◆ **Required action**: Nothing but the lines from the one that contains "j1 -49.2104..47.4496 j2" through the end of the listing should appear, set down exactly.

◆ **Provided data**:
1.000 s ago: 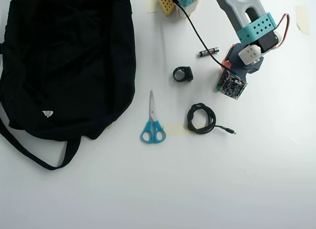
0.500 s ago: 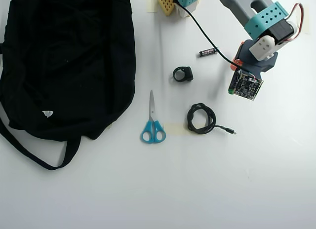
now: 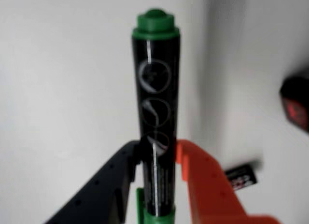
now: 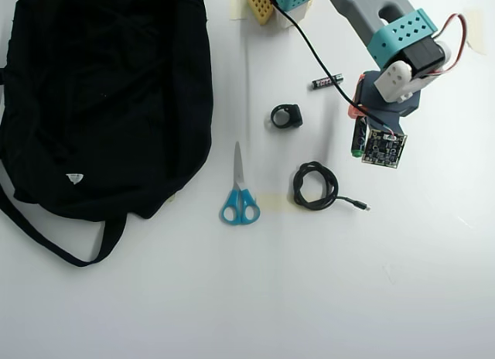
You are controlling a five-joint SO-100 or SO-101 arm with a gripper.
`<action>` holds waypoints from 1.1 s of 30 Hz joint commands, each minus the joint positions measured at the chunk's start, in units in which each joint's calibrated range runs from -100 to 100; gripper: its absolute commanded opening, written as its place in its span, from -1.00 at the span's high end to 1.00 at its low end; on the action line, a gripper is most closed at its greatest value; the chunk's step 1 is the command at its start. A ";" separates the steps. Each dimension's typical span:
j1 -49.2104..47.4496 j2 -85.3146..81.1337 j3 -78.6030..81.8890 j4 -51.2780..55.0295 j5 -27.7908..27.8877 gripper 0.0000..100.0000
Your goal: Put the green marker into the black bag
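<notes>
The gripper (image 3: pixel 155 185) is clamping the marker (image 3: pixel 155 113) between a black finger (image 3: pixel 104 190) and an orange finger (image 3: pixel 205 185), as the wrist view shows. The marker's dark barrel with pale round markings is reaching up the middle of that view, ending in a small green end, and green is also showing at the bottom between the fingers. In the overhead view the marker (image 4: pixel 357 137) is sitting under the arm's wrist at the upper right of the worktop (image 4: pixel 309 297), just beside a small circuit board (image 4: pixel 383 147). The bag (image 4: pixel 100 96) is lying well apart at the left, its strap (image 4: pixel 46 239) trailing below. Between them are lying a battery (image 4: pixel 326 81), a ring (image 4: pixel 286 116), scissors (image 4: pixel 239 193) and a coiled cable (image 4: pixel 315 186).
</notes>
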 commanded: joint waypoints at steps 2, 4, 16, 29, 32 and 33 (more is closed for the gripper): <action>1.79 -3.62 -0.73 -0.29 2.73 0.96; 2.31 -5.36 0.80 -1.24 3.62 0.96; 4.56 -18.14 16.52 -10.37 4.82 0.96; 7.62 -38.89 35.39 -12.35 4.88 0.96; 8.15 -43.54 39.25 -12.35 6.13 0.96; 8.45 -45.03 40.15 -12.35 6.55 0.96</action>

◆ **Response to this task**:
j1 -49.2104..47.4496 j2 -85.3146..81.1337 j3 -78.6030..81.8890 j4 -51.2780..55.0295 j5 -27.7908..27.8877 gripper 0.0000..100.0000
Your goal: Put the green marker into the black bag
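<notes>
The gripper (image 3: pixel 155 185) is clamping the marker (image 3: pixel 155 113) between a black finger (image 3: pixel 104 190) and an orange finger (image 3: pixel 205 185), as the wrist view shows. The marker's dark barrel with pale round markings is reaching up the middle of that view, ending in a small green end, and green is also showing at the bottom between the fingers. In the overhead view the marker (image 4: pixel 357 137) is sitting under the arm's wrist at the upper right of the worktop (image 4: pixel 309 297), just beside a small circuit board (image 4: pixel 383 147). The bag (image 4: pixel 100 96) is lying well apart at the left, its strap (image 4: pixel 46 239) trailing below. Between them are lying a battery (image 4: pixel 326 81), a ring (image 4: pixel 286 116), scissors (image 4: pixel 239 193) and a coiled cable (image 4: pixel 315 186).
</notes>
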 commanded: joint waypoints at steps 2, 4, 16, 29, 32 and 33 (more is closed for the gripper): <action>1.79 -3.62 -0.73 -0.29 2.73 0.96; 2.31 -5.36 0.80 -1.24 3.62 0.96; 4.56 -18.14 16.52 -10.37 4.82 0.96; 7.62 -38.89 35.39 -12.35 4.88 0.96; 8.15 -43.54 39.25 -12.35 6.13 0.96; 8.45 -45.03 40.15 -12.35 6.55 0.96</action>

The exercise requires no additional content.